Esse processo reduz falhas, melhora a rastreabilidade e evita que correções emergenciais gerem novos problemas.

  1. DOCUMENTAÇÃO E GESTÃO DO CONHECIMENTO

Ambientes sem documentação dependem excessivamente de pessoas específicas. Isso gera riscos quando há afastamentos, desligamentos ou crescimento da operação.

Boas práticas incluem:

  • Documentação de arquitetura de sistemas;
  • Registro de integrações e dependências;
  • Manuais operacionais e procedimentos de suporte;
  • Histórico de alterações relevantes.
  • A documentação é um dos pilares para continuidade e maturidade da TI.
  1. DEFINIÇÃO DE SLAS E MONITORAMENTO CONTÍNUO

Sistemas críticos precisam de níveis de serviço claros. A governança estabelece:

  • SLAs de atendimento e resolução de incidentes;
  • Monitoramento ativo de aplicações e infraestrutura;
  • Indicadores de disponibilidade e performance;
  • Planos de resposta a incidentes.

Isso garante previsibilidade e rapidez na resolução de problemas.

  1. SEGURANÇA DA INFORMAÇÃO E CONTROLE DE ACESSOS

A governança de TI deve incluir políticas claras de segurança, como:

  • Autenticação forte e controle de privilégios;
  • Revisão periódica de acessos;
  • Uso de criptografia e certificados digitais quando necessário;
  • Backup e planos de recuperação de desastres;
  • Conformidade com normas como LGPD.

A segurança não pode ser tratada como item opcional, mas como parte estrutural da operação.

  1. GESTÃO DE FORNECEDORES E OUTSOURCING

Muitas empresas utilizam parceiros externos para desenvolvimento, manutenção ou suporte. A governança deve garantir que esses fornecedores operem dentro de padrões definidos, com:

  • Contratos claros e SLAs definidos;
  • Indicadores de desempenho;
  • Processos de comunicação e acompanhamento;
  • Exigência de documentação e transferência de conhecimento.
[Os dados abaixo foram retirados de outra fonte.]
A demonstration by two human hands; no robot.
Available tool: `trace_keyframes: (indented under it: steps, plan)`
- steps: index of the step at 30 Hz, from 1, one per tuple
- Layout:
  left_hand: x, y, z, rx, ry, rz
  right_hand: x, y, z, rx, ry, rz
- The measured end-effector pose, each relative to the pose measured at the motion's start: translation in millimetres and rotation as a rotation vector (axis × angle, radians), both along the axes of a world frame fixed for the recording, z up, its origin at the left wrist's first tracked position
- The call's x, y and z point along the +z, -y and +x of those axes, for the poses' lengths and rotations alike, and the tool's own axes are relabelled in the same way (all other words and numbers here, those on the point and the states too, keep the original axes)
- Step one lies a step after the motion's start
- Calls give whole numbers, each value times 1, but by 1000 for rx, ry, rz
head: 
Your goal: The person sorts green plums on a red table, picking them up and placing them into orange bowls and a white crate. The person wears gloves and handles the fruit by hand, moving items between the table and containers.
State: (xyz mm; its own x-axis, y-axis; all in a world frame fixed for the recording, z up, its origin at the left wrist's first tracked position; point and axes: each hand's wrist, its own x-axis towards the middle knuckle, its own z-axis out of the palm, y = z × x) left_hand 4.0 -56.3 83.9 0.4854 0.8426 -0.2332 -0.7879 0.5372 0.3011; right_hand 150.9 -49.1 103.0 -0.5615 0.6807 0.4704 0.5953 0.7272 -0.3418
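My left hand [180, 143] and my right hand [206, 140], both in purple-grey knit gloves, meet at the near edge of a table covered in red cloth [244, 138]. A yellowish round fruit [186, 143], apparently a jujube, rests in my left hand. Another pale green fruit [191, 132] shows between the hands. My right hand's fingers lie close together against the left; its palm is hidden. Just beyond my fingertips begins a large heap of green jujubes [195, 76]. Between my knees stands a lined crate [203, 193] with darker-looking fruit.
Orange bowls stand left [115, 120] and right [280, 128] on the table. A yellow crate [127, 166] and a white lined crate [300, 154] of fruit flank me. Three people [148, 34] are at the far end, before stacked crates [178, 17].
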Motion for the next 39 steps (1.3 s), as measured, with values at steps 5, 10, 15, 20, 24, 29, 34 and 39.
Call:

O parceiro deve atuar como extensão da equipe interna, e não como uma caixa-preta.

  1. INVENTÁRIO E CONTROLE DE ATIVOS DE TI

 

Saber exatamente quais sistemas, servidores, bancos de dados, integrações e licenças existem no ambiente é essencial para controle e planejamento.

Essa prática permite:

  • Evitar redundâncias;
  • Planejar atualizações e substituições;
  • Controlar custos de licenças;
  • Identificar pontos de risco e obsolescência.
  1. INDICADORES E TOMADA DE DECISÃO BASEADA EM DADOS

A governança eficaz utiliza métricas para orientar decisões. Alguns exemplos:

  • Tempo médio de atendimento de incidentes;
  • Disponibilidade de sistemas;
  • Quantidade de mudanças emergenciais;
  • Volume de retrabalho;
  • Custos de manutenção por sistema.

Esses indicadores ajudam a identificar gargalos e oportunidades de melhoria.

O PAPEL DA GOVERNANÇA NA MODERNIZAÇÃO DE SISTEMAS LEGADOS

Empresas que possuem sistemas antigos e integrações complexas precisam ainda mais de governança. Sem ela, qualquer tentativa de modernização gera riscos elevados.

A governança permite mapear dependências, priorizar evoluções, reduzir riscos e planejar a modernização de forma estruturada e segura.

CONCLUSÃO

Governança em TI não é burocracia. É o que permite que a tecnologia entregue valor real ao negócio com segurança, previsibilidade e eficiência. Empresas que adotam boas práticas conseguem reduzir riscos, melhorar a qualidade dos serviços e preparar o ambiente tecnológico para crescer de forma sustentável.

A governança transforma a TI de um centro de custos reativo em um pilar estratégico da organização.